▸ EXERCISE DESCRIPTION
Output range, inclusive: from the line containing "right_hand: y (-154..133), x" to the line containing "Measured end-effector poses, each". Restate those lines from the data below word for word and only those.

┄┄┄┄┄┄

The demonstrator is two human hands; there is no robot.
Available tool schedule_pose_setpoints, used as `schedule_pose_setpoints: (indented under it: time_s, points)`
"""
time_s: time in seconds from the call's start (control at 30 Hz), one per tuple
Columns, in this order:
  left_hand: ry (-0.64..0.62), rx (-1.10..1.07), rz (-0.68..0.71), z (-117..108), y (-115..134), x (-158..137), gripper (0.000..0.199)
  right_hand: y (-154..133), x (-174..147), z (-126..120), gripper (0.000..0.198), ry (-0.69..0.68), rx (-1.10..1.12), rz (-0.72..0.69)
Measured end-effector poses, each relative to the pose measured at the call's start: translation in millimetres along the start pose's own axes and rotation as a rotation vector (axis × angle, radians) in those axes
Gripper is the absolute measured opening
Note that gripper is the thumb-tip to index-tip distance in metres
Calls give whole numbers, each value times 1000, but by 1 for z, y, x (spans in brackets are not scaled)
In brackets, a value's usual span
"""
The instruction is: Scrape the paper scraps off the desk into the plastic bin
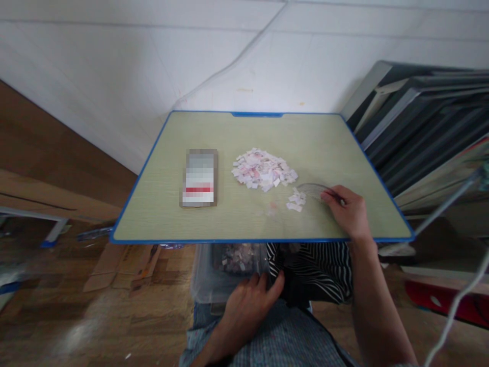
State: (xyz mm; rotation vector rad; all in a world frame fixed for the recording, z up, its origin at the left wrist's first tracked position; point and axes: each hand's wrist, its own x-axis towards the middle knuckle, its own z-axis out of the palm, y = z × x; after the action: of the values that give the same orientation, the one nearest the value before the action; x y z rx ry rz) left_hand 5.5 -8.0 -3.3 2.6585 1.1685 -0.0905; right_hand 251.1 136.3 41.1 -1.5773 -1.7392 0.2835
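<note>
Scraps of pale paper (263,171) are heaped mid-board on the blue-edged table (153,219), with some loose bits (296,200) spread just off the pile at 4 o'clock. Further out that way, a clear, dark-rimmed piece (315,189) is pinched between thumb and fingers of the right hand (349,209); exactly what it is can't be told. Down at 6 o'clock, the left hand (248,303) is rested half-open by the clear tub (204,288), nothing visibly gripped. Some pixelated box (199,178) is parked at 9 o'clock.

right hand (349,210): holds dark-edged item (313,189) | left hand (248,305): near bin (201,286) | table (321,140): paper scraps (263,171) heaped
</note>
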Motion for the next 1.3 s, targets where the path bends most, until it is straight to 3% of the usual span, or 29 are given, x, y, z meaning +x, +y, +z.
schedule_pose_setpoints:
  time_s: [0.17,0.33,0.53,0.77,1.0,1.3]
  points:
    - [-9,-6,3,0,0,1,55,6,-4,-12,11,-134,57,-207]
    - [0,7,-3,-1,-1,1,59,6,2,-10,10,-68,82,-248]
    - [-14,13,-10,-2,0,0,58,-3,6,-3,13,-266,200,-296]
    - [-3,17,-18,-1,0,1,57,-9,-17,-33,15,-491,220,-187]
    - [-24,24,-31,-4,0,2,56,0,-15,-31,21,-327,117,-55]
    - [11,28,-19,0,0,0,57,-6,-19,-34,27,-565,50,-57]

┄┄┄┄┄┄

▸ PROBLEM SOLUTION
  right_hand: y (-154..133), x (-174..147), z (-126..120), gripper (0.000..0.198), ry (-0.69..0.68), rx (-1.10..1.12), rz (-0.72..0.69)
Measured end-effector poses, each relative to the pose measured at the call's start: translation in millimetres along the start pose's own axes and rotation as a rotation vector (axis × angle, radians) in those axes

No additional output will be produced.